All of the data below is to be copied again without changes.

+ + + + +

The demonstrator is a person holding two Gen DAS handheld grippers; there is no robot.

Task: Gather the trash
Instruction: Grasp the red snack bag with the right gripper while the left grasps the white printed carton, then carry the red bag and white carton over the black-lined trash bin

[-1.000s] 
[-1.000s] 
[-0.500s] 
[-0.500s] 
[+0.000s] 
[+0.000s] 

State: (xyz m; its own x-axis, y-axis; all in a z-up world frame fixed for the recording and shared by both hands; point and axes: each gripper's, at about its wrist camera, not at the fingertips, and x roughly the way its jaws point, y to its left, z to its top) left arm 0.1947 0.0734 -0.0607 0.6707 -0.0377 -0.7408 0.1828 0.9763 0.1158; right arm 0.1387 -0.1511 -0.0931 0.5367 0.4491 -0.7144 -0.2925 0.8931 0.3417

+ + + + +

* _Solution for this task_
The demonstrator is a person holding two Gen DAS handheld grippers; there is no robot.

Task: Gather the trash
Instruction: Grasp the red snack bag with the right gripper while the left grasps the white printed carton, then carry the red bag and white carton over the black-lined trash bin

[-1.000s] 
[-1.000s] 
[-0.500s] 
[-0.500s] 
[+0.000s] 
[+0.000s] 

State: (xyz m; its own x-axis, y-axis; all in a z-up world frame fixed for the recording and shared by both hands; point and axes: each gripper's, at about its wrist camera, not at the fingertips, and x roughly the way its jaws point, y to its left, z to its top) left arm 0.1947 0.0734 -0.0607 0.6707 -0.0377 -0.7408 0.1828 0.9763 0.1158; right arm 0.1387 -0.1511 -0.0931 0.5367 0.4491 -0.7144 -0.2925 0.8931 0.3417

This concludes the response.